The tech backbone of NBA App that powers NBA League Pass — the league’s national out-of-market streaming service — can be leaned on if the DSG bankruptcy leads to in-season distribution interruptions, much like MLB did for the Padres and Diamondbacks.  

“That’s part of the thinking behind investing and building this platform is how do we have turnkey consumer streaming propositions ready for our teams?” Geels said. “So, we’re prepared to do that to the extent that it’s valuable for them. We are prepared to do that if the teams need that support.”

The Jazz and Suns are among a handful of NBA teams that have produced their broadcasts for years, making a shift from an RSN more manageable. But while this new model results in a broader reach than RSNs, it won’t be nearly as profitable at the outset. 

Whether shedding the RSN model or restructuring current deals, some teams will come to grips that their local broadcast deals may not be as lucrative as they once were. But NBA teams don’t have to fret much as the next national rights deal is on the horizon. 

The NBA is reportedly seeking between $50 billion to $75 billion total for its next cycle of U.S. media rights, which could extend into the 2030s. The NBA’s nine-year deal with ESPN and TNT pays out about $24 billion, or $2.6 billion annually, through the 2024-25 season. But they will look to lock in their next long-term deal in 2024. Silver wants to double the overall contract or more. But the market is weakening. And so is the pay cable business model for ESPN and TNT.

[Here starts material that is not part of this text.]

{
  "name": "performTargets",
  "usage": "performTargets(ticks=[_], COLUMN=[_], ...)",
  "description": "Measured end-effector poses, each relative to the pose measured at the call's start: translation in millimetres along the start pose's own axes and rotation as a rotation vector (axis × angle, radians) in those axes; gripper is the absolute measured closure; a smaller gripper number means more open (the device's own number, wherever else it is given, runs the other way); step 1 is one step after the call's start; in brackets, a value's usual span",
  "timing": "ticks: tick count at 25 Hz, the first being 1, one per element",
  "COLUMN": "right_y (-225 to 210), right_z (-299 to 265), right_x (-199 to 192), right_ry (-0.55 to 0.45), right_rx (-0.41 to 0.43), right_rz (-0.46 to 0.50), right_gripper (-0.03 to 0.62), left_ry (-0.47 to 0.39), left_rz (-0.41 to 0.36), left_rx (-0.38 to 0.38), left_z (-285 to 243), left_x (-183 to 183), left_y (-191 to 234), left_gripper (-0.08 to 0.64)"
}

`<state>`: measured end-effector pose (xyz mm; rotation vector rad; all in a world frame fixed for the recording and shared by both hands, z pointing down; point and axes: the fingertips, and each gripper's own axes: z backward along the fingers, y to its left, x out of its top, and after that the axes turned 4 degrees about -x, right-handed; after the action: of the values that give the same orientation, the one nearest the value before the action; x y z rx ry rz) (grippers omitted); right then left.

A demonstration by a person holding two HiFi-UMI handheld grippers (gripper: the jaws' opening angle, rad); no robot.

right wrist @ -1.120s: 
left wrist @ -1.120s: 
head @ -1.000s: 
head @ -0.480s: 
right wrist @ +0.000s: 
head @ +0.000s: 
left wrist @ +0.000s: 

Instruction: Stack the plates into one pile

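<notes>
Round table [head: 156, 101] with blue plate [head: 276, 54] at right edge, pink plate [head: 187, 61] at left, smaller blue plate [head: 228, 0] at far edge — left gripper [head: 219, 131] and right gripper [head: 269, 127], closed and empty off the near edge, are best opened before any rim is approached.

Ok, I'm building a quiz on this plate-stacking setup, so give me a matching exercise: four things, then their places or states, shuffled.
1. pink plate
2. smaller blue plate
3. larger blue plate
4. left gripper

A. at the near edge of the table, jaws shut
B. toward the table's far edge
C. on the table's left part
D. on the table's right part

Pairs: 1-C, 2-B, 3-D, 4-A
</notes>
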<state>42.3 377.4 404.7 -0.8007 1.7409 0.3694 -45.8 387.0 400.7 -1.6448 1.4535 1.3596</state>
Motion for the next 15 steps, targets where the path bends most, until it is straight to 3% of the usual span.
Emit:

While the media companies are within their exclusive negotiating window with the NBA, those rights have drawn interest from Amazon, Apple, Google, and NBC

The likely windfall makes teams less stressed about their local TV deals in the short term. 

“We’re going backwards financially, in the short to middle term,” said Olson, whose team reportedly received $20 million per year under its last RSN deal. “We knew going into it that we would take a step backwards, but the way we build out the model by increasing our viewership to 100 percent of the state of Utah, that’s going to allow us to increase rates for advertising by opening up our streaming, and controlling our streaming. We are going to get back to where we were.”